On Mon, 25 Jul 2022 at 19:44, Jérôme Forissier jerome@forissier.org wrote:
On Thu, Jul 21, 2022 at 11:46 AM Sumit Garg sumit.garg@linaro.org wrote:
On Thu, 21 Jul 2022 at 14:41, Judy Wang wangjudy@microsoft.com wrote:
I can see the whole design is rooted with the idea of having tee-supplicant as the servant, don't think it's worth to flip the whole design just to fill the gap before user space is up. We haven't really come up with a design so will keep you posted.
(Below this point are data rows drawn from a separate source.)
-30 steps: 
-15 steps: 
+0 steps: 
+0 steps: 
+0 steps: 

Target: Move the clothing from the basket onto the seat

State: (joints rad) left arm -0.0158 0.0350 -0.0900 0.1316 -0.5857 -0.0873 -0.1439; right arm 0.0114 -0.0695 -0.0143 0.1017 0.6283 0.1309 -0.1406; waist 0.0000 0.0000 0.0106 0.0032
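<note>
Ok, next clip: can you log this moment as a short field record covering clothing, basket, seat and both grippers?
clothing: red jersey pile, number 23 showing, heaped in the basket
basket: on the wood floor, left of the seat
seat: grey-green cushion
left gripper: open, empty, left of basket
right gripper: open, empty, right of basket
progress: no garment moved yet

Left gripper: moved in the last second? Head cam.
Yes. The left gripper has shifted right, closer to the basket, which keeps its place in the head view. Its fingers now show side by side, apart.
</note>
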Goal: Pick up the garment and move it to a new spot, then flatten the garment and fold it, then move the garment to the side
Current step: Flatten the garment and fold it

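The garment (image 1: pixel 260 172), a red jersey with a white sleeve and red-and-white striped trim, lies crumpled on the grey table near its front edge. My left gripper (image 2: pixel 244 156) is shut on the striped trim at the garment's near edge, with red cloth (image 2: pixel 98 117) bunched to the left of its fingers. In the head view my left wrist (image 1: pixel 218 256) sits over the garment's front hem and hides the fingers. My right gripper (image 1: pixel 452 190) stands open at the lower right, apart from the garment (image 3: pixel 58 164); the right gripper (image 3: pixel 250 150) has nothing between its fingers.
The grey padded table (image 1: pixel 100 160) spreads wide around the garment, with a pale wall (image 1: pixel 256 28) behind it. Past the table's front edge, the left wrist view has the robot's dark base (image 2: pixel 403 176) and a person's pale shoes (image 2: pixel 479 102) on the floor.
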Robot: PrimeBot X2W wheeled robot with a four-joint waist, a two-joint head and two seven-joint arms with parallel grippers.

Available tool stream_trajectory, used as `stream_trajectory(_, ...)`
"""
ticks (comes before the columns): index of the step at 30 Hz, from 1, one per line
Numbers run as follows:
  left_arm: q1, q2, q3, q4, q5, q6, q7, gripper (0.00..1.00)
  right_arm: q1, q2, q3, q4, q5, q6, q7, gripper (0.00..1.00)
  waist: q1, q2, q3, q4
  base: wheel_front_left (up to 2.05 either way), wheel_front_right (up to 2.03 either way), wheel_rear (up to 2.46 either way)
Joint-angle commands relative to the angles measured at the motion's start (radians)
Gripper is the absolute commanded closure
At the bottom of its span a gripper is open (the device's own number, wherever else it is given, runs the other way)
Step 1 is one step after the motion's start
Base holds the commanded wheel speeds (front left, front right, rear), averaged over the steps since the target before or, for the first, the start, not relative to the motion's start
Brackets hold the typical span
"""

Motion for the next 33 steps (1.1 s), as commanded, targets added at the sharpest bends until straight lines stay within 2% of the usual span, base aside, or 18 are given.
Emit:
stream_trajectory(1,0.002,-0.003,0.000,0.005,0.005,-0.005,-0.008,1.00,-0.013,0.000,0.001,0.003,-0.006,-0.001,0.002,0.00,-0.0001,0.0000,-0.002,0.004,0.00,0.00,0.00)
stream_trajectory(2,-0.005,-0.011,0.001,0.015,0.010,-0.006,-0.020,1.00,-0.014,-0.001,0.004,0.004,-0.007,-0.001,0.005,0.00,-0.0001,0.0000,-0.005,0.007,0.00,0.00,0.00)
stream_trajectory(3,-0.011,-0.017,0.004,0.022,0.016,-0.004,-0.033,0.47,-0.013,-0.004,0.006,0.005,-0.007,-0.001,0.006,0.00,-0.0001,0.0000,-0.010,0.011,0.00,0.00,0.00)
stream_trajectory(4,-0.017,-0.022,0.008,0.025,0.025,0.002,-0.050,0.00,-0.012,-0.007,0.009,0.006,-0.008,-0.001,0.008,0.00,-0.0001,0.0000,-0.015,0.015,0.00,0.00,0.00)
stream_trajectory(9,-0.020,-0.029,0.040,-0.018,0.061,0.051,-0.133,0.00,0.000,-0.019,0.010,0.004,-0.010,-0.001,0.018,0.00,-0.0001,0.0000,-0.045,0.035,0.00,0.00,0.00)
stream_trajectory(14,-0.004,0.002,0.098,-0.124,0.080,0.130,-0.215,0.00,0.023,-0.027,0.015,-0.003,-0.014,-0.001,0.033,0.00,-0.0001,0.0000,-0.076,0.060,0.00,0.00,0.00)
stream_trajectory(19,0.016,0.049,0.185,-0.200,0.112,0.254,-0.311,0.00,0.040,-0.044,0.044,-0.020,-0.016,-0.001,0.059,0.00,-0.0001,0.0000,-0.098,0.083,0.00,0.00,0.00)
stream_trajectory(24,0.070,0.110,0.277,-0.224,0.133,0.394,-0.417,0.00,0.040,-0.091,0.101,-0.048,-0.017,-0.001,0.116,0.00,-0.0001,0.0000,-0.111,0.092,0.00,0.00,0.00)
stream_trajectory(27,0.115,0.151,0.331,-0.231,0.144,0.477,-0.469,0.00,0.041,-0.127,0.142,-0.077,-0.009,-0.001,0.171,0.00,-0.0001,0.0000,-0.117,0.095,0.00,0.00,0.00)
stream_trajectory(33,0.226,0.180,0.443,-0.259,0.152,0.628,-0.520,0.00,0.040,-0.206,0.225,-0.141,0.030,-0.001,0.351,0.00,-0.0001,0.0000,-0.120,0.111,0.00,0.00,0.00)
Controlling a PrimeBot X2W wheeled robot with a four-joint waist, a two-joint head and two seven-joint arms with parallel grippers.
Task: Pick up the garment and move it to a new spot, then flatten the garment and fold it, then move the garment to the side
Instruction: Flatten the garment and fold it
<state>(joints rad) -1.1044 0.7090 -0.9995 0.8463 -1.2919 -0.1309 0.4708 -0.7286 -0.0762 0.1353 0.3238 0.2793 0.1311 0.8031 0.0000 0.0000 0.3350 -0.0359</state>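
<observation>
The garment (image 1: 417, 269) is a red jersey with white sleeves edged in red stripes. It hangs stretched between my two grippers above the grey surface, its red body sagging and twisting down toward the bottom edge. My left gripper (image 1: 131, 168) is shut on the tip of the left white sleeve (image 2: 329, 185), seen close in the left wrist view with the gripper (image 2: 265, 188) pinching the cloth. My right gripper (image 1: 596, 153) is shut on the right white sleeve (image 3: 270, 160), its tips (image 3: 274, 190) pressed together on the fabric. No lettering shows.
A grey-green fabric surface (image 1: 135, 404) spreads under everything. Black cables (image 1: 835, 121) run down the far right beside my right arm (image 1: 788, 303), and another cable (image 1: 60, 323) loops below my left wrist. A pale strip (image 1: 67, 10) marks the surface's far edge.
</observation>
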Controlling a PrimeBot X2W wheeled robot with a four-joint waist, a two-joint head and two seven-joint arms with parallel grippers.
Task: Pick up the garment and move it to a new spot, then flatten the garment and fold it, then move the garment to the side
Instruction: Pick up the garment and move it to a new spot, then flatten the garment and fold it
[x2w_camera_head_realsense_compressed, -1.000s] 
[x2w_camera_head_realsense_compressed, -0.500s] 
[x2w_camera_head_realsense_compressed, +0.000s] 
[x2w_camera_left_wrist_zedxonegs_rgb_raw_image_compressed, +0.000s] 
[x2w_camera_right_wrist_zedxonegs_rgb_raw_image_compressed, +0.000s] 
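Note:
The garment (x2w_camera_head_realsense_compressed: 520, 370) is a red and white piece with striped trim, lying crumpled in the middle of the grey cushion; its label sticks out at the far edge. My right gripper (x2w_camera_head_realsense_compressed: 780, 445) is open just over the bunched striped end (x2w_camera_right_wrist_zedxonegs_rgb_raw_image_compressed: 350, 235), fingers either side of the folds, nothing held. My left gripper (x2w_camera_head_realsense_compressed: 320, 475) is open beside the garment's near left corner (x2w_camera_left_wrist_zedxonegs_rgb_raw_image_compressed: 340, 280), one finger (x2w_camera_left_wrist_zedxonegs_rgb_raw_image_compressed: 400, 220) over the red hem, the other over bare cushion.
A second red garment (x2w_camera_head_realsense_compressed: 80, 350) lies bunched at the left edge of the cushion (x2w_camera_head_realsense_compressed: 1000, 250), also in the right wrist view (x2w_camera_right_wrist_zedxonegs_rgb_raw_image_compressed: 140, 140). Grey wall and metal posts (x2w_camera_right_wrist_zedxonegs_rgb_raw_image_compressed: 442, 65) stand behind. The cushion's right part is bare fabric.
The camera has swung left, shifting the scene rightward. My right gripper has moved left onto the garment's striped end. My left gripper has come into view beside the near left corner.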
You don't need to flip the tee-supplicant design but rather just handle RPMB requests in the kernel itself if it's supported by MMC driver (you need a similar hook in the kernel as we have in u-boot [1]). All other OP-TEE RPC requests unhandled by the kernel can be forwarded to the user-mode tee-supplicant.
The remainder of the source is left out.